Task description - Could you print the data that follows exactly as given?

Collected material -
--------

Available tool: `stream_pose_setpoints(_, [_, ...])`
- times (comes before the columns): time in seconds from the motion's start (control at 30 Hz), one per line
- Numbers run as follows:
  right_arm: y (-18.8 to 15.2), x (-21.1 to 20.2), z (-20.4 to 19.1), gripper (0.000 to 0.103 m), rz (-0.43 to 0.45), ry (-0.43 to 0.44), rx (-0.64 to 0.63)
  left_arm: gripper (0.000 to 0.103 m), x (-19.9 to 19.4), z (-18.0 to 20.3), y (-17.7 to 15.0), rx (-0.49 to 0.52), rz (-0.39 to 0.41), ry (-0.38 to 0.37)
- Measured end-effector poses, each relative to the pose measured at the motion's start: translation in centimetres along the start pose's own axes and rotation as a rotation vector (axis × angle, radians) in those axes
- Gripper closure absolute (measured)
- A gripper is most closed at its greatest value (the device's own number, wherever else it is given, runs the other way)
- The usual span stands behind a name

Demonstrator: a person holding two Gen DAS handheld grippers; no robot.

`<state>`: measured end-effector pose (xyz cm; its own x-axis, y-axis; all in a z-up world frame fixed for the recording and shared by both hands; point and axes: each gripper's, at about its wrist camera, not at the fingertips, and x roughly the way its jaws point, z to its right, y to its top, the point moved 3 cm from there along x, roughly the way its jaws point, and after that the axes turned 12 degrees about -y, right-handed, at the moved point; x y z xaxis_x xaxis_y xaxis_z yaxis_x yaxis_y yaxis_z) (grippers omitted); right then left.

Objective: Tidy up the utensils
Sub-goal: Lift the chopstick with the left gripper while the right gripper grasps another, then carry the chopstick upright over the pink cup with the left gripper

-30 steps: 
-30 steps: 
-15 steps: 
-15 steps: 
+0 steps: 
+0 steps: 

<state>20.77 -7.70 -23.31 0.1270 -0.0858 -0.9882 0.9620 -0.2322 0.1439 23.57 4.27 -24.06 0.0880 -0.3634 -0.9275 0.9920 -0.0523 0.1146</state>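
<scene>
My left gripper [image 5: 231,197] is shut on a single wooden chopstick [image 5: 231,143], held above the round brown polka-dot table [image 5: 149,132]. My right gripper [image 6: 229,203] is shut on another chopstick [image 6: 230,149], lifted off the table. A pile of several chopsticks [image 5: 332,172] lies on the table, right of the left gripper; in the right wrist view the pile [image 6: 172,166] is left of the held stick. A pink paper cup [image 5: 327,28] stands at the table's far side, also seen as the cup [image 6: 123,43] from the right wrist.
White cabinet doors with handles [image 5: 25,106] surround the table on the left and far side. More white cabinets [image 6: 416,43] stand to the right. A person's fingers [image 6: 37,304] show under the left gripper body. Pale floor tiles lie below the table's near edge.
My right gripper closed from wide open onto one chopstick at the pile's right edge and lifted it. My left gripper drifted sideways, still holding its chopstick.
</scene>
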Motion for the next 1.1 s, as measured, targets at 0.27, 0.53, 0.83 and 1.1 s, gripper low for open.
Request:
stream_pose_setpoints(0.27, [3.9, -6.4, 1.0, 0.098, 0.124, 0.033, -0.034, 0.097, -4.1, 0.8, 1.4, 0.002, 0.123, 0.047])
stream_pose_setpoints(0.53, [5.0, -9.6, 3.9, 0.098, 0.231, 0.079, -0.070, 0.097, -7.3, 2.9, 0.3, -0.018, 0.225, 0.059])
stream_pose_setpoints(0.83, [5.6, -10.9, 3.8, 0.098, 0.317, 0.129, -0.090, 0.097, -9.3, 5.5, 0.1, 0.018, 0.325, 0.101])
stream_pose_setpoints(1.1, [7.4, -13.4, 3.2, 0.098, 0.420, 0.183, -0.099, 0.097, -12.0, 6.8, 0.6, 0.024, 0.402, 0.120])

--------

Exercise answer -
Available tool: `stream_pose_setpoints(_, [_, ...])`
- times (comes before the columns): time in seconds from the motion's start (control at 30 Hz), one per line
- Numbers run as follows:
  right_arm: y (-18.8 to 15.2), x (-21.1 to 20.2), z (-20.4 to 19.1), gripper (0.000 to 0.103 m), rz (-0.43 to 0.45), ry (-0.43 to 0.44), rx (-0.64 to 0.63)
  left_arm: gripper (0.000 to 0.103 m), x (-19.9 to 19.4), z (-18.0 to 20.3), y (-17.7 to 15.0), rx (-0.49 to 0.52), rz (-0.39 to 0.41), ry (-0.38 to 0.37)
- Measured end-effector poses, each relative to the pose measured at the motion's start: translation in centimetres along the start pose's own axes and rotation as a rotation vector (axis × angle, radians) in those axes
- Gripper closure absolute (measured)
- A gripper is most closed at its greatest value (the device's own number, wherever else it is given, runs the other way)
- The usual span stands behind a name

Demonstrator: a person holding two Gen DAS handheld grippers; no robot.

`<state>`: measured end-effector pose (xyz cm; its own x-axis, y-axis; all in a z-up world frame fixed for the recording and shared by both hands; point and axes: each gripper's, at about its wrist camera, not at the fingertips, and x roughly the way its jaws point, z to its right, y to its top, the point moved 3 cm from there along x, roughly the way its jaws point, and after that the axes turned 12 degrees about -y, right-handed, at the moved point; x y z xaxis_x xaxis_y xaxis_z yaxis_x yaxis_y yaxis_z) (grippers omitted); right then left.

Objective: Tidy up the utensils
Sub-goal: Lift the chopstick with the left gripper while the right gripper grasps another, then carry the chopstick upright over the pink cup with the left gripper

-30 steps: 
-30 steps: 
-15 steps: 
-15 steps: 
+0 steps: 
+0 steps: 

<state>20.77 -7.70 -23.31 0.1270 -0.0858 -0.9882 0.9620 -0.2322 0.1439 23.57 4.27 -24.06 0.0880 -0.3634 -0.9275 0.9920 -0.0523 0.1146</state>
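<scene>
My left gripper [image 5: 231,197] is shut on a single wooden chopstick [image 5: 231,143], held above the round brown polka-dot table [image 5: 149,132]. My right gripper [image 6: 229,203] is shut on another chopstick [image 6: 230,149], lifted off the table. A pile of several chopsticks [image 5: 332,172] lies on the table, right of the left gripper; in the right wrist view the pile [image 6: 172,166] is left of the held stick. A pink paper cup [image 5: 327,28] stands at the table's far side, also seen as the cup [image 6: 123,43] from the right wrist.
White cabinet doors with handles [image 5: 25,106] surround the table on the left and far side. More white cabinets [image 6: 416,43] stand to the right. A person's fingers [image 6: 37,304] show under the left gripper body. Pale floor tiles lie below the table's near edge.
My right gripper closed from wide open onto one chopstick at the pile's right edge and lifted it. My left gripper drifted sideways, still holding its chopstick.
</scene>
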Motion for the next 1.1 s, as measured, targets at 0.27, 0.53, 0.83 and 1.1 s, gripper low for open.
Request:
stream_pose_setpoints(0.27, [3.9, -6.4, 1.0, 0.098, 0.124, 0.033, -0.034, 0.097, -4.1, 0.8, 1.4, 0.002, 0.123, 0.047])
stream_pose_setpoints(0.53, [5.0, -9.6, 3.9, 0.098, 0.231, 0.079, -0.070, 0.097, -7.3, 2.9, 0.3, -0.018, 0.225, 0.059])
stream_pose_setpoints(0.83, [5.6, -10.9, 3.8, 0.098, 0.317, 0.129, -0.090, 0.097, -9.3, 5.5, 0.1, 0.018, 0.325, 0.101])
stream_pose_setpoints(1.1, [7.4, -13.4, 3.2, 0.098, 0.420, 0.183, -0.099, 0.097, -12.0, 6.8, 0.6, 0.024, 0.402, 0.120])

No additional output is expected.